Pictures do not belong in the copy; transcribe everything else in the records exactly.
__________
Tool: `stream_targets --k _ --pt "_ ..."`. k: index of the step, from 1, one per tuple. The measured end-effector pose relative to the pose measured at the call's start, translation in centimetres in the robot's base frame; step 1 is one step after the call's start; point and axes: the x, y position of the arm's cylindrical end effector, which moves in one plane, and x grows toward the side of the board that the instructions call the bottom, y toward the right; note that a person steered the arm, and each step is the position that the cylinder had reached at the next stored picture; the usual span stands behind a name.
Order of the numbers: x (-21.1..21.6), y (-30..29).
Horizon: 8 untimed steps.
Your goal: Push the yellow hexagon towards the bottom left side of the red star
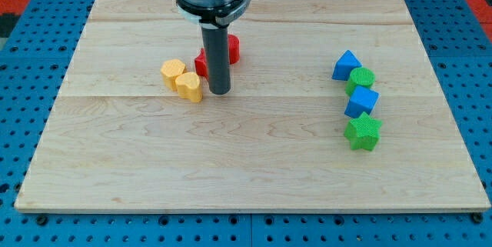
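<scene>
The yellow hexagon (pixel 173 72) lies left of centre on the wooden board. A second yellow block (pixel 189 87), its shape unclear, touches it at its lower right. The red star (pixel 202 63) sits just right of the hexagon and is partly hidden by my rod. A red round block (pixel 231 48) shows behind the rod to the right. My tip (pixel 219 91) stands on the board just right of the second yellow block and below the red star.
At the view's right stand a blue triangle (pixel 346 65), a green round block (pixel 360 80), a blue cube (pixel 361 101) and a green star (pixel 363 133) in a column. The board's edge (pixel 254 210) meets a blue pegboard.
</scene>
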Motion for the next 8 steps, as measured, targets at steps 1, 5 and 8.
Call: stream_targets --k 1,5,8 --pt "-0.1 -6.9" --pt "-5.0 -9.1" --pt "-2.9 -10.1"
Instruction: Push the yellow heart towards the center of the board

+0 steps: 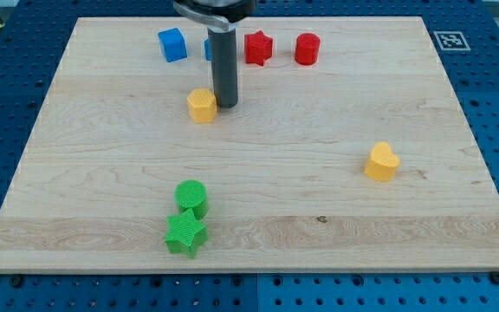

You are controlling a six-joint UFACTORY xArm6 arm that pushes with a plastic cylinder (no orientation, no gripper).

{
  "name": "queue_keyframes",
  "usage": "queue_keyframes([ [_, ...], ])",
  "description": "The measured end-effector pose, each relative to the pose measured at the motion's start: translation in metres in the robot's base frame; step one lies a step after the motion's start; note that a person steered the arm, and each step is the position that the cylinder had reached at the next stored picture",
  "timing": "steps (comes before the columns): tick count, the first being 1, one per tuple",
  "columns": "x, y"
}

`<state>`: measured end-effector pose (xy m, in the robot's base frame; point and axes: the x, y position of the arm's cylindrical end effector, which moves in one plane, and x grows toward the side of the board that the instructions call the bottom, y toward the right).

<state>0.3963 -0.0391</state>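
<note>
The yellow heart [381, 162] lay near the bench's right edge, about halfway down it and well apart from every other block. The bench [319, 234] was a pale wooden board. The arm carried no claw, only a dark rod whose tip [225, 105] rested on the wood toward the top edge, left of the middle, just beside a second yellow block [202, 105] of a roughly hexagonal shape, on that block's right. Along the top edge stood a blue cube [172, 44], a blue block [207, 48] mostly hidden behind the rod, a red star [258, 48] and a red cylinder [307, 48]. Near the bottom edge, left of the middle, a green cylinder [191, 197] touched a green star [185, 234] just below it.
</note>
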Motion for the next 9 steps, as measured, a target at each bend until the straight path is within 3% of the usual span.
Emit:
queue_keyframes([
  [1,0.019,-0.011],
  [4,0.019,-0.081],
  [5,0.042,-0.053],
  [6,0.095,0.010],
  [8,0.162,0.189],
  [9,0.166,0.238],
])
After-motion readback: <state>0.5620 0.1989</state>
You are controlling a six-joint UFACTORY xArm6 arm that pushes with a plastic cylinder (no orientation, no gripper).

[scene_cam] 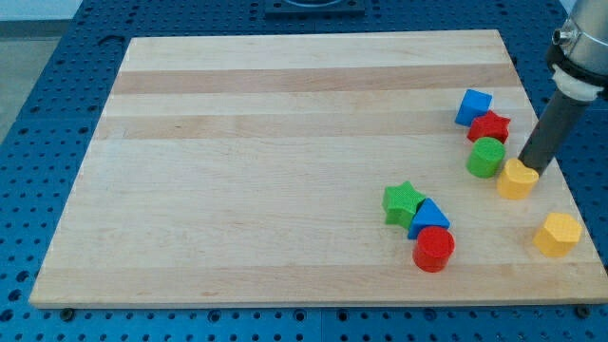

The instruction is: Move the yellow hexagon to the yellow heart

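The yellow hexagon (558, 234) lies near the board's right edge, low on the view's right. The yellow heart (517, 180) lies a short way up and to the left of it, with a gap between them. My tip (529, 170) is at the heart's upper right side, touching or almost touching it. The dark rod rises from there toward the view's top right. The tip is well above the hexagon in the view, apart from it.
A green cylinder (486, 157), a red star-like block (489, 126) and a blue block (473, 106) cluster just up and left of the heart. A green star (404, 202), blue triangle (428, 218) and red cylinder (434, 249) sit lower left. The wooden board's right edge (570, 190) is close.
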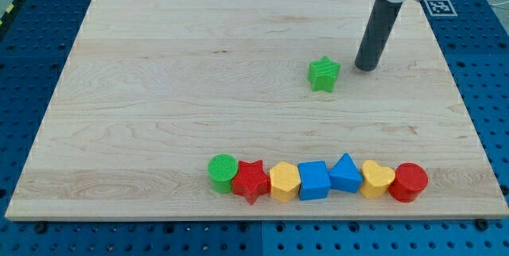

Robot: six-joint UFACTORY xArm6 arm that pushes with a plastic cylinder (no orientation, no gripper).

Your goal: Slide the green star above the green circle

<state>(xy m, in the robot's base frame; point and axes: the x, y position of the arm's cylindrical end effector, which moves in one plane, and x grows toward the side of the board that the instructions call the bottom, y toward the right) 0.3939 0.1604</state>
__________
RESPONSE FOR THIS EXERCISE |
Tool: `stream_targets --k _ --pt "_ ..."`. k: index of the step, from 1, one per tuple. The measured end-effector pose relative to the pose measured at the call's start, translation in centimetres in the robot's base frame; step 1 is one step after the call's start; point and axes: the x, y position of the arm's cylindrical end effector, which moves in one plane, and x grows toward the side of the board that the instructions call the bottom, y toward the right; note that a person steered the arm, and each step is the position that the cylinder had reached at the next stored picture; the usual span stands behind a name.
Order of the numbers: x (-21.1..21.6), y (-30..29).
Horizon: 8 untimed steps.
Your goal: Push the yellow hexagon towards the bottom left side of the red star
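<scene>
The yellow hexagon (pixel 173 72) lies left of centre on the wooden board. A second yellow block (pixel 189 87), its shape unclear, touches it at its lower right. The red star (pixel 202 63) sits just right of the hexagon and is partly hidden by my rod. A red round block (pixel 231 48) shows behind the rod to the right. My tip (pixel 219 91) stands on the board just right of the second yellow block and below the red star.
At the view's right stand a blue triangle (pixel 346 65), a green round block (pixel 360 80), a blue cube (pixel 361 101) and a green star (pixel 363 133) in a column. The board's edge (pixel 254 210) meets a blue pegboard.
</scene>
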Motion for the next 8 steps, as measured, targets at steps 1, 5 and 8.
Call: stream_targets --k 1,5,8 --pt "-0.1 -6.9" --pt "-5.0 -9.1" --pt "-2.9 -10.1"
Instruction: Push the yellow heart towards the center of the board

+0 steps: 

You are controlling a six-joint UFACTORY xArm6 arm that pushes with a plastic cylinder (no orientation, no gripper).

{
  "name": "queue_keyframes",
  "usage": "queue_keyframes([ [_, ...], ])",
  "description": "The measured end-effector pose, each relative to the pose measured at the motion's start: translation in metres in the robot's base frame; step one lies a step after the motion's start; note that a person steered the arm, and each step is the position that the cylinder had reached at the next stored picture",
  "timing": "steps (comes before the columns): tick count, the first being 1, one per tuple",
  "columns": "x, y"
}

`<state>`: measured end-effector pose (xy m, in the robot's base frame; point and axes: the x, y position of the arm's cylindrical end effector, which moves in one plane, and x grows toward the side of the board that the instructions call the bottom, y toward the right).

<state>0.3963 -0.0391</state>
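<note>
The yellow heart [381, 162] lay near the bench's right edge, about halfway down it and well apart from every other block. The bench [319, 234] was a pale wooden board. The arm carried no claw, only a dark rod whose tip [225, 105] rested on the wood toward the top edge, left of the middle, just beside a second yellow block [202, 105] of a roughly hexagonal shape, on that block's right. Along the top edge stood a blue cube [172, 44], a blue block [207, 48] mostly hidden behind the rod, a red star [258, 48] and a red cylinder [307, 48]. Near the bottom edge, left of the middle, a green cylinder [191, 197] touched a green star [185, 234] just below it.
</note>
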Motion for the next 9 steps, as measured, a target at each bend until the straight path is within 3% of the usual span.
Emit:
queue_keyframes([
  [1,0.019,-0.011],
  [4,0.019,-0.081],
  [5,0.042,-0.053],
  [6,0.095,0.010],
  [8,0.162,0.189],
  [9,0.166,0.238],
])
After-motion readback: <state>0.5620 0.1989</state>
You are controlling a six-joint UFACTORY xArm6 arm that pushes with a plastic cylinder (no orientation, no gripper).

[scene_cam] 

The instruction is: Move the yellow hexagon to the yellow heart

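The yellow hexagon (558, 234) lies near the board's right edge, low on the view's right. The yellow heart (517, 180) lies a short way up and to the left of it, with a gap between them. My tip (529, 170) is at the heart's upper right side, touching or almost touching it. The dark rod rises from there toward the view's top right. The tip is well above the hexagon in the view, apart from it.
A green cylinder (486, 157), a red star-like block (489, 126) and a blue block (473, 106) cluster just up and left of the heart. A green star (404, 202), blue triangle (428, 218) and red cylinder (434, 249) sit lower left. The wooden board's right edge (570, 190) is close.
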
Robot: six-joint UFACTORY xArm6 arm that pushes with a plastic cylinder (no orientation, no gripper).

Your goal: Slide the green star above the green circle

<state>(xy m, in the robot's base frame; point and axes: the x, y position of the arm's cylindrical end effector, which moves in one plane, and x grows toward the side of the board that the instructions call the bottom, y toward the right) 0.3939 0.1604</state>

That's the full output for the exercise.